In Bad Kreuznach ist das Schaustellergewerbe eng mit dem Namen Ralf Leonhard verbunden, der sich durch sein ehrenamtliches Engagement im hiesigen Schaustellerverband einen guten Namen gemacht hat. Ralf Leonhard, der 1966 in Bad Kreuznach im St. Marienwörth geboren wurde, übt diesen Beruf seit 30 Jahren aus. Seine Liebe zu diesem Gewerbe entstand bereits mit 14 Jahren, als er in seiner Freizeit Helfer in dem Schaustellerbetrieb von Lore und Goswin Rosskopf wurde, mit denen er schon seit Kindesbeinen -durch die unmittelbare Nachbarschaft zum Winzenheimer Kirmesplatz- eng verbunden war. Beruflich war er ausgebildeter Elektrotechniker, der anschließend als Versicherungsvertreter kaufmännische Berufserfahrung sammelte.

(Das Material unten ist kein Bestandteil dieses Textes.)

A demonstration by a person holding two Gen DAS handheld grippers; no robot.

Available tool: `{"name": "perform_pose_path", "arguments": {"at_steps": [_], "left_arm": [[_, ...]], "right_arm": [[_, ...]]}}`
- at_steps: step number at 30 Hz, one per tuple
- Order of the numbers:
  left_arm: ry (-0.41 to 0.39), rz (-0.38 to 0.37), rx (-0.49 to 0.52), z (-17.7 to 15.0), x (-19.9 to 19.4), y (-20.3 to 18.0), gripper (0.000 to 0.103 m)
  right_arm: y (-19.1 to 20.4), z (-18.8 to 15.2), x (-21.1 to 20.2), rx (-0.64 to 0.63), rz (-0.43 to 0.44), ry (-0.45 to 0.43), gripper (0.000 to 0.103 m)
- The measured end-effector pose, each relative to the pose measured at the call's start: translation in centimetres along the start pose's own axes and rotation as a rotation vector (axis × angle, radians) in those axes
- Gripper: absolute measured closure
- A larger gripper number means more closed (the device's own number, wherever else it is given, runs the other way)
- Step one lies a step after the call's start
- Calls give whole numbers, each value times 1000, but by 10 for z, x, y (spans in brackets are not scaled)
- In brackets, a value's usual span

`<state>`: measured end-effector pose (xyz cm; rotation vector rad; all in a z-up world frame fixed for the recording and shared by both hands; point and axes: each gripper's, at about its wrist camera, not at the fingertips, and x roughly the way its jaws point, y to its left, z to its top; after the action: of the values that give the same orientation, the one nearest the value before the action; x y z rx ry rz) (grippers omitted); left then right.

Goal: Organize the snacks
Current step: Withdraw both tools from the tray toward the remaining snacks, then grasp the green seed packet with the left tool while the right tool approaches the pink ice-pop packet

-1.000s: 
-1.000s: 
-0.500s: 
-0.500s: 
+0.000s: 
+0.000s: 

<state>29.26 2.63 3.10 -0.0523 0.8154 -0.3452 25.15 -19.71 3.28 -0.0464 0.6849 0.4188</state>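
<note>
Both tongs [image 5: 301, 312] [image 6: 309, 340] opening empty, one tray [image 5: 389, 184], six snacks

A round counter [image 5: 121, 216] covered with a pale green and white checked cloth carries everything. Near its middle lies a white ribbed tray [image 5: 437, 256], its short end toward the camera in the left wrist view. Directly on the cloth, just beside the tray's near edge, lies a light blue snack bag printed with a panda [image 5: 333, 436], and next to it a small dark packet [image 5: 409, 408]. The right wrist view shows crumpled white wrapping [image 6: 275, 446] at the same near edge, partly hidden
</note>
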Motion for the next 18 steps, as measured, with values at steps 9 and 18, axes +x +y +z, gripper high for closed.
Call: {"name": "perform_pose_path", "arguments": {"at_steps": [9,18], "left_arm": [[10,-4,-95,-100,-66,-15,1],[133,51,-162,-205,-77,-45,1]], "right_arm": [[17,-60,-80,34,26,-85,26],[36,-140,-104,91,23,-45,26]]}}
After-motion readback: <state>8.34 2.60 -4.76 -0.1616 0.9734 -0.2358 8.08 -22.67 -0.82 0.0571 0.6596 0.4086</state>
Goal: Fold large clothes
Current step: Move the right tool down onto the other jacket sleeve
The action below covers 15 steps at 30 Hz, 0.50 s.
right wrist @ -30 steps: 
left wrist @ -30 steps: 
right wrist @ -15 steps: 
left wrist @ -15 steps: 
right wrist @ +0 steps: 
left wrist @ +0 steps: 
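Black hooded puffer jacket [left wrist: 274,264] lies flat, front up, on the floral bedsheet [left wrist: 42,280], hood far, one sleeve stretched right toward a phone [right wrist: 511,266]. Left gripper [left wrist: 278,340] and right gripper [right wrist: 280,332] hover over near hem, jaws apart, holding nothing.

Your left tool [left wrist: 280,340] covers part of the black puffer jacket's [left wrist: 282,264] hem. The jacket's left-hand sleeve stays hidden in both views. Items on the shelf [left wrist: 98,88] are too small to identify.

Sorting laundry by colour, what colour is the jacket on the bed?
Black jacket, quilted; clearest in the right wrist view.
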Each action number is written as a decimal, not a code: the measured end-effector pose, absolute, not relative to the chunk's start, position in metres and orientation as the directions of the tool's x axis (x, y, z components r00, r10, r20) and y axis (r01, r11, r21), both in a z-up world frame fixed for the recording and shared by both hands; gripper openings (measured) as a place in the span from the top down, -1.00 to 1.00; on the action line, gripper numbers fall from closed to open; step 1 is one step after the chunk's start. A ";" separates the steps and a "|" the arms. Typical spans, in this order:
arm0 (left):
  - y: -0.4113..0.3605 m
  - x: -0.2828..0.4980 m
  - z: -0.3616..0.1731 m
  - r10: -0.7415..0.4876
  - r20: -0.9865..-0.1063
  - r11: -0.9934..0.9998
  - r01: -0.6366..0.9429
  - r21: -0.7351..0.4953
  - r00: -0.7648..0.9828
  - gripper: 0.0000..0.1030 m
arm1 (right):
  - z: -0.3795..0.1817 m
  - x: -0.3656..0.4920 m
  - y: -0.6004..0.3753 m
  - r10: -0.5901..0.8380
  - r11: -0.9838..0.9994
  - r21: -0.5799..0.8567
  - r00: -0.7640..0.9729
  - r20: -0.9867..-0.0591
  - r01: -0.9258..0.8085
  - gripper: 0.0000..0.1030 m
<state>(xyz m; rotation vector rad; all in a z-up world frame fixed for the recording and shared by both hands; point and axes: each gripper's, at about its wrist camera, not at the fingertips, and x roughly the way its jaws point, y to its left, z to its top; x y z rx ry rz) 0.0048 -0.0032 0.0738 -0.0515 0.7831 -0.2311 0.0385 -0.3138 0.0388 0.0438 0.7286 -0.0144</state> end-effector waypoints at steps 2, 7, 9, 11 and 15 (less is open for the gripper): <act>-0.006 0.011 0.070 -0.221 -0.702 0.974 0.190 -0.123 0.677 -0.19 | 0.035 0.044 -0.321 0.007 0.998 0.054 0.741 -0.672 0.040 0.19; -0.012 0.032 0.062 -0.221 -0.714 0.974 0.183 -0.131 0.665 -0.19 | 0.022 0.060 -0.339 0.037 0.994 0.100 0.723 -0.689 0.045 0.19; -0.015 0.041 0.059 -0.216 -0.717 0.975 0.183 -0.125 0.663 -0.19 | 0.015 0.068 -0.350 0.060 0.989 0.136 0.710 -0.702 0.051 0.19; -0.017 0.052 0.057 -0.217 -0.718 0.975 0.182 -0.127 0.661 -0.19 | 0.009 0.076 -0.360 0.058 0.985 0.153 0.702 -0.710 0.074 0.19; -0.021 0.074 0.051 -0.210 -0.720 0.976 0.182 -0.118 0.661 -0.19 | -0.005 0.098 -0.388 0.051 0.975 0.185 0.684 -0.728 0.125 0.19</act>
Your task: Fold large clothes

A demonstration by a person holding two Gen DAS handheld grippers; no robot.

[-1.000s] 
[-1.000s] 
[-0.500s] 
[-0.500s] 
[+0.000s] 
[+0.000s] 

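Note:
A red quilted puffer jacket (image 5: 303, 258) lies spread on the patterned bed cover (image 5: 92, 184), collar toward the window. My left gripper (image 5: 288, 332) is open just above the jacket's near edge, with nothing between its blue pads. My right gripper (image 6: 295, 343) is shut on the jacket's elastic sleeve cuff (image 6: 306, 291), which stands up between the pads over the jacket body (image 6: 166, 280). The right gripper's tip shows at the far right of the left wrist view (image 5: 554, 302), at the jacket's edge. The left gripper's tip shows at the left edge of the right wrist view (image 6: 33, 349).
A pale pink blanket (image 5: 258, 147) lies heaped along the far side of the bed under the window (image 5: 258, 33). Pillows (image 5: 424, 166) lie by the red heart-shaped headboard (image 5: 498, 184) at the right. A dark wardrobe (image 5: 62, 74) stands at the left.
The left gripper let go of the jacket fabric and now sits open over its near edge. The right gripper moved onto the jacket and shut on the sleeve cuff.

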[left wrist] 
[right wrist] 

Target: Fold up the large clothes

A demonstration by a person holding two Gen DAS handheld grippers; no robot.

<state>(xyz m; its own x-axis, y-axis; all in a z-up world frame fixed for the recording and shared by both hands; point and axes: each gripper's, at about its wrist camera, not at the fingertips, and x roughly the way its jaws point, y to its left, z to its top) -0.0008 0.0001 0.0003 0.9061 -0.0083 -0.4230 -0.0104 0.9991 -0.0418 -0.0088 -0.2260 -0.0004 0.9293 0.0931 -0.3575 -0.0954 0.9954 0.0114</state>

Seine technischen und praktischen Fähigkeiten sowie seine kaufmännischen Kenntnisse brachte er ab 1991 in seinen eigenen Betrieb ein, den er mit einem Kinderkarussell eröffnete. Zwischenzeitlich ist Leonhard nur noch mit Eisbuden auf der Reise. Sein zweiter Geschäftszweig ist das Eventmanagement. Ehrenamtlich ist er seit 2006 im Schaustellerverband tätig, zunächst als Schriftführer und seit 2008 als Vorsitzender. Er hat den Verband Bad Kreuznach zu einem wichtigen Regionalverband im Deutschen Schaustellerbund gemacht. Von 2016 -2018 war er dessen Vizepräsident mit dem Aufgabengebiet Marketing. Taufspruch (Lebensmotto) für Frau Hummerich: Immer wenn Du meinst es geht nicht mehr – kommt von irgendwo ein Lichtlein her!